No Observable Difference Between BBQ and Default Configurations in Elasticsearch – Help with Index Size Comparison

I've been running some tests on Better Binary Quantization (BBQ) in Elasticsearch and comparing it with the default configuration for dense vectors, but I'm not observing the expected differences in disk size or search performance.

Test Setup:

BBQ Index Configuration (my-index):

{
  "mappings": {
    "properties": {
      "vector": {
        "type": "dense_vector",
        "dims": 1024,
        "index_options": {
          "type": "bbq_hnsw",
          "m": 16,
          "ef_construction": 100
        }
      }
    }
  },
  "settings": {
    "index": {
      "number_of_shards": "1",
      "number_of_replicas": "1"
    }
  }
}

Default Index Configuration (my-index-2):

{
  "mappings": {
    "properties": {
      "vector": {
        "type": "dense_vector",
        "dims": 1024,
        "index_options": {
          "type": "int8_hnsw",
          "m": 16,
          "ef_construction": 100
        }
      }
    }
  },
  "settings": {
    "index": {
      "number_of_shards": "1",
      "number_of_replicas": "1"
    }
  }
}

Problem:

I embedded 100K comments, each with 1024 dimensions in each vector (IMS), and tested both configurations. However, the disk usage and search time appear to be almost identical, with no significant improvements from the BBQ configuration. In fact, sometimes the default configuration seems faster in terms of search time.

Index Sizes:

  • BBQ Index (my-index): 1.9GB
  • Default Index (my-index-2): 1.9GB

As shown, there is no difference in disk size between the two configurations.

Questions:

  • Index Size Comparison: How can I accurately measure the size of each index (BBQ vs Default) to check for differences in disk usage?
  • Performance Differences: Has anyone encountered similar results? What settings or tests can I adjust to identify any potential improvements with BBQ?

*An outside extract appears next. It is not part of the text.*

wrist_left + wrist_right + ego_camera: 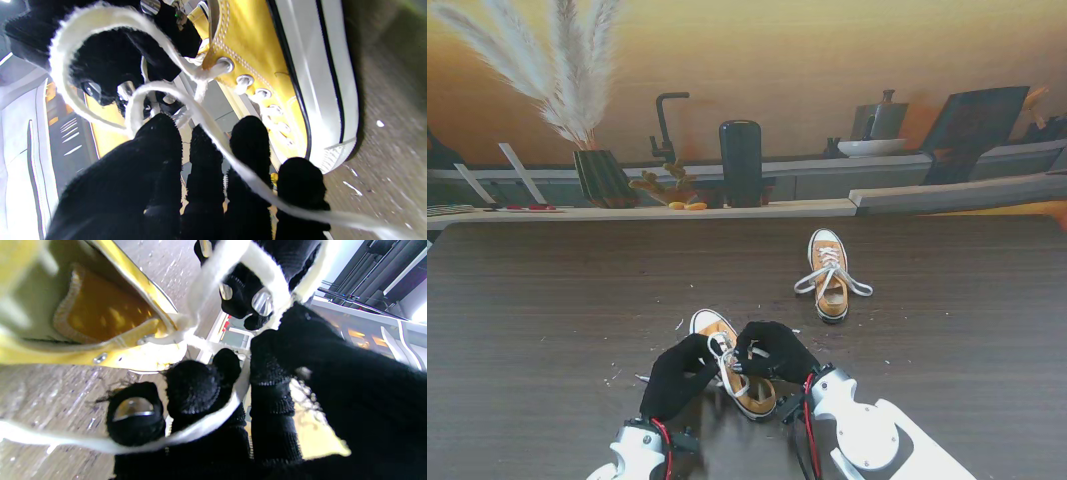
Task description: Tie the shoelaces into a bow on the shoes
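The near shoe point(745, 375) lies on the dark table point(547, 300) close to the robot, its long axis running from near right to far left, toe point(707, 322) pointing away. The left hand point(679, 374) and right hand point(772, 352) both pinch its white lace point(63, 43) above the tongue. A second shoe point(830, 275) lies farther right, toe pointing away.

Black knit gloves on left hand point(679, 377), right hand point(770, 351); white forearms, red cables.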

Hi @mohab_ghobashy , welcome to our community.

Have you read this articles?

Hey @mohab_ghobashy

The disk footprint is dominated by the raw floating point vectors.

How did you determine your disk footprint? (which API, or looking directly at the directory, etc.)

For performance differences, its useful to know the queries utilized (the entire search request), the ES version, and the hardware on which its tested.

Also, how are you measuring search time? Is this the 'took' time in the request or measured client side?

Hey @BenTrent,

Thanks for your thoughts!

I’ve been using the GET /_cat/indices/full-precision-index?v command to track disk usage, and I also rely on the GET /_stats/store API to get a closer look at the storage details.

I’ve been checking the took time on the client side like you mentioned

my Docker setup is showing the following stats for the elasticsearch container:

  • CPU Usage: 1.95%
  • Memory Usage: 5.017GiB / 15.25GiB (32.89%)
  • Block I/O: 3.35GB / 26.1GB

Why are the searching results showing full precision floating-point values for the vectors, even though the BBQ index configuration should use binary precision?

@mohab_ghobashy we keep the raw floating point values around _source is what you provide to ES.

Having the raw values is important for:

  • reindex
  • rescoring via the raw values if desired
  • Re-quantizing and segment merging.

Usually, there is no good reason to actually return the raw vector client side.

I would augment your search to only specifically include returning the text field.

query = {
  "knn": {...},
  "_source": {"includes": ["my_field"]}
}

this should give you a performance boost as serializing many floating point values is very expensive.

Hi @BenTrent ,

thanks for sharing your insights and sorry for injecting questions/comments here.

  1. Keeping raw floating point values around _source seems to be inefficient approach, like discussed in Knn_vectors field understanding - Elastic Stack / Elasticsearch - Discuss the Elastic Stack, right?
  2. If we don't keep raw floating point values around _source, the values are still persist by underlaying Lucene, right? Would it be fine if we fetch values from Lucene for rescoring purpose?
  3. For re-quantizing and segment merging, may I ask whether we indeed need to keep the raw floating point values for any type of quantization? And how the re-quantization works? would be appreciated if you could share any resources.

Thanks a lot and looking forward for your reply.

Best,
Yakun

  1. Correct
  2. Correct
  3. We keep the floating point values within Lucene. During the merge process, we will re-quantize given the new centroid of the new segment created during the merge. The only resources on this would be in the format. But to put it simply, we re-read the float32 vectors and quantize them again

Hi @BenTrent,

thanks a lot for sharing the insights.

May I ask whether the raw floating values are needed for all types of quantization? like int8, int4 and BBQ. Would it be fine for you to share some tutorials or resources that explain the re-quantization process? Really appreciate, thanks.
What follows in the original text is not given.